The Incomplete Script

Reflections on burnout, disillusionment, and questioning the stories we were told

A publication of first-person essays naming what work feels like — without hero framing. These are lived reflections, not advice.

Empty office conference table with notebook, papers, and laptop in a subdued modern workplace

When I Couldn’t Take a Sick Day Without Guilt

When I Couldn’t Take a Sick Day Without Guilt

A call for time off used to be about healing — eventually it became a burden I carried quietly.

I used to take sick days without second thought.

It was just a moment to rest, recover, and come back feeling better.

But over time that changed.

Guilt doesn’t always come from others — sometimes it comes from the part of you that never stopped showing up.

I didn’t dread being sick — I dreaded what it meant to step away from my duty.

Why Sick Days Began to Feel Heavy

At first, a sick day was simple: call the line, rest, come back ready to work.

But as time went on, I started to worry about how my absence would affect others — the team, the patients, the flow of work.

I worried someone would have to cover for me — and that worry took the lightness out of resting.

I wasn’t being told to feel guilty — I told myself that.

This quiet internal expectation echoes what I wrote in when I knew I wasn’t okay but kept going.

How the Guilt Showed Up

On sick days, even lying in bed, I found my mind drifting to the unit — the tasks undone, the patients waiting, the shift schedules that needed adjusting.

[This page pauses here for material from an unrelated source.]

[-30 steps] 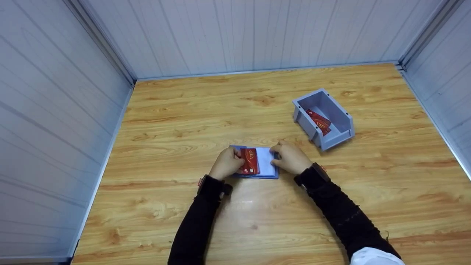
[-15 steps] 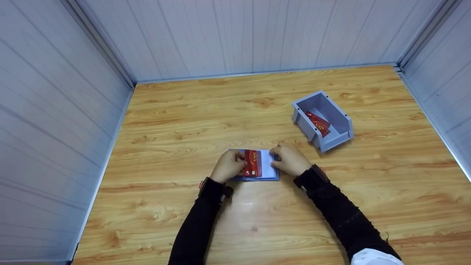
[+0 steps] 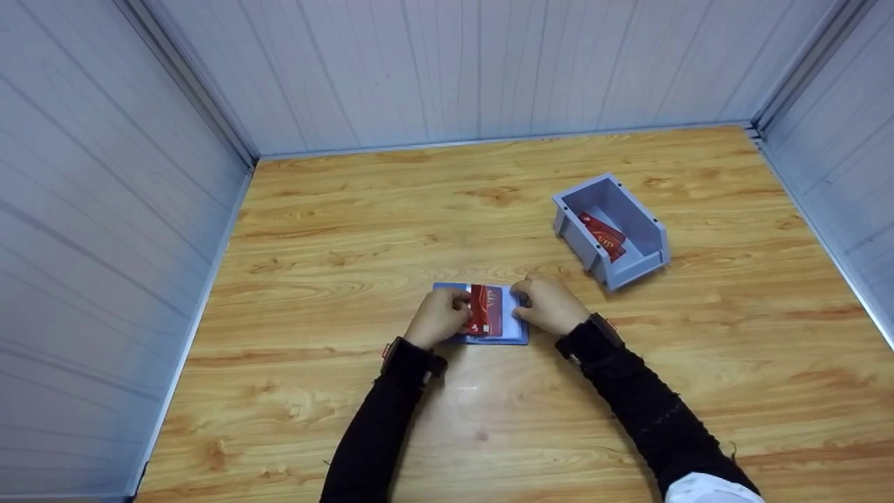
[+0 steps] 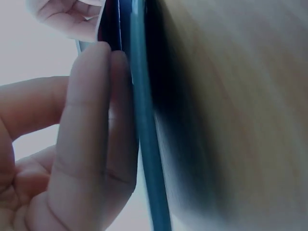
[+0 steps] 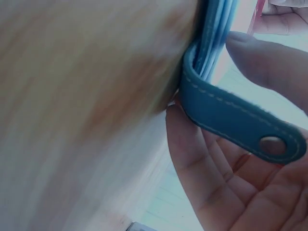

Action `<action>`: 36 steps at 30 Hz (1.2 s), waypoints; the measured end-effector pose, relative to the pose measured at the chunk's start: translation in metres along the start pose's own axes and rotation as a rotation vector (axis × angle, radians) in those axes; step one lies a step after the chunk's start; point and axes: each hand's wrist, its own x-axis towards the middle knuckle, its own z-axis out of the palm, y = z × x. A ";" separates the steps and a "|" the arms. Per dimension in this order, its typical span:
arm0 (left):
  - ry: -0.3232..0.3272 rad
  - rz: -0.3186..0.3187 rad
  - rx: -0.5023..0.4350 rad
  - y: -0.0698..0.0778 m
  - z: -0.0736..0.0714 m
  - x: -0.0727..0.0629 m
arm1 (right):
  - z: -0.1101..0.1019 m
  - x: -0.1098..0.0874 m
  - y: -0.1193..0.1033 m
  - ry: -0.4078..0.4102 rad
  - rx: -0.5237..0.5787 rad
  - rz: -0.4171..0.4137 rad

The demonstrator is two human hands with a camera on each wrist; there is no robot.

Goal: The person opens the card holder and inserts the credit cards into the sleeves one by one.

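Observation:
A blue card holder [image 3: 515,341] lies spread on the table in the head view, with pale see-through sleeves [image 3: 512,318] on its right half. My left hand [image 3: 438,318] pinches a red VIP card [image 3: 478,311] by its left part. The card's right part looks dimmed under a sleeve. My right hand [image 3: 552,305] grips the holder's right edge, thumb [image 5: 260,60] at the sleeves. Beside those fingers, in the right wrist view, a snap strap [image 5: 231,113] sticks out. In the left wrist view, the left fingers [image 4: 82,125] lie along the holder's cover [image 4: 144,110].
A grey plastic bin [image 3: 639,264] stands behind and right of the holder, with several red VIP cards [image 3: 606,237] in it. White panel walls [image 3: 433,70] enclose the wooden table [image 3: 349,230] at the back and both sides.
My left hand has moved slightly right with the red card, and more of the card now lies under the sleeve. My right hand has stayed at the holder's right edge.

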 end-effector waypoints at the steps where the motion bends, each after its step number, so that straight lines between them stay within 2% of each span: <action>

Rest didn’t feel restorative — it felt like something I owed someone else.

Rest felt like letting others carry what I thought I should still be holding.

Even in my absence, I stayed present — in thought, if not in body.

That tension connects with what I described in when rest started making me anxious.

What It Felt Like to Notice

It wasn’t dramatic. It was a small discomfort, a knee‑jerk worry about what others were doing or how the unit was functioning without me.

It wasn’t about blame — it was about a sense of responsibility that didn’t stop when I wasn’t there.

Taking time off felt like shirking — even when I needed it most.

I didn’t dread being ill — I dreaded the ripple I imagined it caused.

The undercurrent of this guilt mirrors what I wrote in when my compassion felt like a liability.

FAQ

Did anyone judge me for taking sick days?

Usually not — the guilt came from my own sense of duty, not criticism from others.

Did I stop taking sick days?

No — but I felt conflicted, torn between rest and responsibility.

Was this about burnout?

It’s related — when rest feels like a burden, it’s often intertwined with the larger context of ongoing demand and emotional labor.

I still take sick days when I need to — but now I notice the guilt that comes with them.

Guilt is not rest — it’s another layer of care I didn’t expect to carry.

If resting feels heavy, that feeling itself is significant — and you’re not alone in it.